To update multiple channel archives that are each contained in their own subfolder, the -a
flag can be used. This will update all archives contained in
(first level) subdirectories of the given DIR
.
The script is extracting additional metadata, such as the time of publishing and the tags, from the Youtube Data API which requires an API key.
The key can be obtained by visiting https://console.developers.google.com/apis/api/youtube.googleapis.com, creating a new project, enabling the
YouTube Data API, and creating a new API Key credential. ytarchiver
is looking for the API key in a file called ytapikey
in the users config folder.
When non exists, the user will be asked for an API key which will be stored for future use. It is highly recommended to add an API key.
The quota cost for each video is 1. Thus, when applying the default daily query quota of 10000, the metadata lookup can be performed for 10000 videos per
day before hitting the limit.
Using the additional -s
flag, the statistics (view count, like and dislike count) can be updated for all videos in the archive. This requires an API key
(see above) and has a unit cost of 1 per 30 videos. Thus, when applying the default daily query quota of 10000, the statistics update can be performed
for 300000 videos per day before hitting the limit. When using this option with the -a
flag, a statistics.db
is created which contains information about
all the subdirectory archives, when they were last updated and if this update was complete or was aborted early due the max API request per day counter
being reached. This counter is also stored inside the database and currently defaults to 100000. Lastly, an autoupdate
flag can be set inside this database
which directs ytarchiver
to always update the statistics when being called for this directory with the -a
flag.
More flags an options are described in the help:
usage: ytarchiver [-h] [-a] [-c] [-s | -u | -x] [-r] [-8k] [-4k] [-hd] [-V] [-f FILE] [--filter FILTER] DIR [LANG] [VIDEO]
Download and archive Youtube videos or playlists
positional arguments:
DIR The directory to work in
LANG The video language (read from the database if not given)

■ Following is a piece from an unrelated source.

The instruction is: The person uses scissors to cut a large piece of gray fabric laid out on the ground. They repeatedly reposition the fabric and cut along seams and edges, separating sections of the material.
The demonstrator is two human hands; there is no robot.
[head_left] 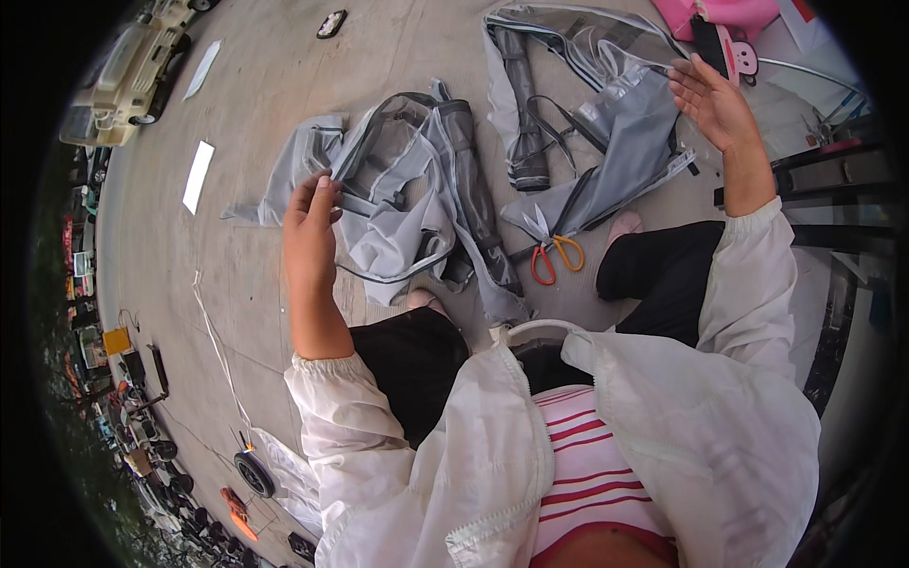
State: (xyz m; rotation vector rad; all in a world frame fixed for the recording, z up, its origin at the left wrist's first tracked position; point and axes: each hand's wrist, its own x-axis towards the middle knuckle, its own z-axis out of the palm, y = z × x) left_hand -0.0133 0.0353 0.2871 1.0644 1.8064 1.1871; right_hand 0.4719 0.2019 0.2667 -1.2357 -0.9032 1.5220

VIDEO The Youtube video or playlist ID (read from the database if not given)
optional arguments:
-h, --help show this help message and exit
-a, --all Run archiver for all subdirectories with archive databases. In this mode, LANG and VIDEO will always be read from the databases
-c, --check Check each file after download
-s, --statistics Update the video statistics
-u, --captions List videos where captions were added since archiving (forces -s)
-x, --amendcaptions Download captions were they were added since archiving (forces -u and consequently -s)
-r, --replace Replace an existing video (a video ID has to be provided)
-8k, --8K Limit download resolution to 8K
-4k, --4K Limit download resolution to 4K (default)
-hd, --HD Limit download resolution to full HD
-V, --version show program's version number and exit
-f FILE, --file FILE Read IDs to archive from a batch file with one ID per line
--filter FILTER Filter videos to download using Youtube-dl's match filter option
A script to find discrepancies between the database and the files (i.e. database entries without the corresponding video file or video files without the corresponding database entry).
Usage:
$ ytamissing.py DIR
where DIR
is the directory containing the video files and the archive.db
database.
A script to compare the checksums of the video files to the ones stored in the database and optionally perform an integrity check.
Usage:
$ ytacheck.py [-c] DIR
where DIR
is the directory containing the video files and the archive.db
database and the optional -c
flag results in an additional integrity check
of each file using ffmpeg.
ytarchiver
includes a test suite build with pytest
. The test can be run by calling
$ python3 -m pytest
from inside the main directory. In order to perform all tests, a Youtube API key is required (see above). The key can either be specified with the
environment variable YTA_TEST_APIKEY
or by adding it to a config file. The expected location of the config file depends on the system and pytest
will
throw an error with the expected location if it can't find an API key.
MIT